The Hedgehog (Hh) family of proteins plays important roles in the determination of neuronal cell fates and the maintenance of adult neural stem cell potentials. Previous studies and our preliminary results indicate that Sonic hedgehog (Shh) promotes retinal progenitor cell proliferation and affects specification of early born retinal neurons. However, the precise function of Hh signaling in mammalian photoreceptor cell development and survival is not well understood. The proposed research will use molecular genetic approaches to elucidate the roles of Hh signaling during mouse photoreceptor development and maintenance. The essential Hh receptor component Smoothened (Smo) will be eliminated by Cre/loxP recombination using transgenic mouse lines and retroviruses expressing Cre recombinase.
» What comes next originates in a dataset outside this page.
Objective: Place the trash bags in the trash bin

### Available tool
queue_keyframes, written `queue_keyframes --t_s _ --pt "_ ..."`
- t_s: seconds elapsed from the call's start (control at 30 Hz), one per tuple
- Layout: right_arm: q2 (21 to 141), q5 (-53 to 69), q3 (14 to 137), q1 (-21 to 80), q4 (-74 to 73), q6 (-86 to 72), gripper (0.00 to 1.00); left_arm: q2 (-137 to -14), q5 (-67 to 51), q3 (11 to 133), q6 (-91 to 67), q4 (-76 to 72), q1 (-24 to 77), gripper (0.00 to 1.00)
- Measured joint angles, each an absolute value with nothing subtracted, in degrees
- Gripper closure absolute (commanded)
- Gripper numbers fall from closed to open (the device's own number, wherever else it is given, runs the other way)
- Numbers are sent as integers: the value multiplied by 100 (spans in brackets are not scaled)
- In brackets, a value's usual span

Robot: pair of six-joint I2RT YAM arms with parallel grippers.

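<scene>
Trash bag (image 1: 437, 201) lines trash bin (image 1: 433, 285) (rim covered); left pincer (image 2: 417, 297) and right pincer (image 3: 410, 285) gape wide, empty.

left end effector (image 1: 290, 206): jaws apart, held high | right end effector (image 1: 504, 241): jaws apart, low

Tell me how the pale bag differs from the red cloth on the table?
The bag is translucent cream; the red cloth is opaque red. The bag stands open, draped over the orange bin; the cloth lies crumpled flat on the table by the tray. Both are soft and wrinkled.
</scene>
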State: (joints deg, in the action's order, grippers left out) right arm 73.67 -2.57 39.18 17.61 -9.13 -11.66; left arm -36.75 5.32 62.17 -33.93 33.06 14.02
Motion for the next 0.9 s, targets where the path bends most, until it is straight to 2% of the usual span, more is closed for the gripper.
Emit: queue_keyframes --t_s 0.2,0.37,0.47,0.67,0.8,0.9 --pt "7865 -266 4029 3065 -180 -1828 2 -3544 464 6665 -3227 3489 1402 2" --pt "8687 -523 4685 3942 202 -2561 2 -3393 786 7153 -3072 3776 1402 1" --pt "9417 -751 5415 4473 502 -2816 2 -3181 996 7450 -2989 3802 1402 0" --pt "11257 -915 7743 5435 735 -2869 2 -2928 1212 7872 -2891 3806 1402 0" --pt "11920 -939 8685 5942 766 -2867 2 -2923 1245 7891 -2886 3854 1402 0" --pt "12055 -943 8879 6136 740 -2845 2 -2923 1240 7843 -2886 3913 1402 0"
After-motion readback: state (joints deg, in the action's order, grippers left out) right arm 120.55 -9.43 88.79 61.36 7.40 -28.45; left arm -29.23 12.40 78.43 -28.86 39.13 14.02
The effects of disrupting Hh signaling on postnatal progenitor proliferation and cell fate commitment, and on photoreceptor differentiation and morphogenesis will be analyzed using molecular markers and electron microscopy. The roles of Hh signaling in photoreceptor maintenance and survival will be characterized by ablating the Smo gene or the Shh gene in the mature retina followed by functional and morphological analyses. Results of the proposed research will elucidate the function of an important signaling pathway in mammalian photoreceptor differentiation and survival. Moreover, these studies will provide new insights into mechanisms of photoreceptor degeneration and opportunities to develop novel therapies for combating retinal diseases.
The proposed research will study the influence of an important class of proteins called hedgehog on the formation and survival of photoreceptor cells, which undergo degeneration in various retinal diseases. The outcomes of these studies will enhanced our abilities to protect photoreceptor cells and to direct the differentiation of neural stem cells towards functional photoreceptor cells for retinal disease therapy.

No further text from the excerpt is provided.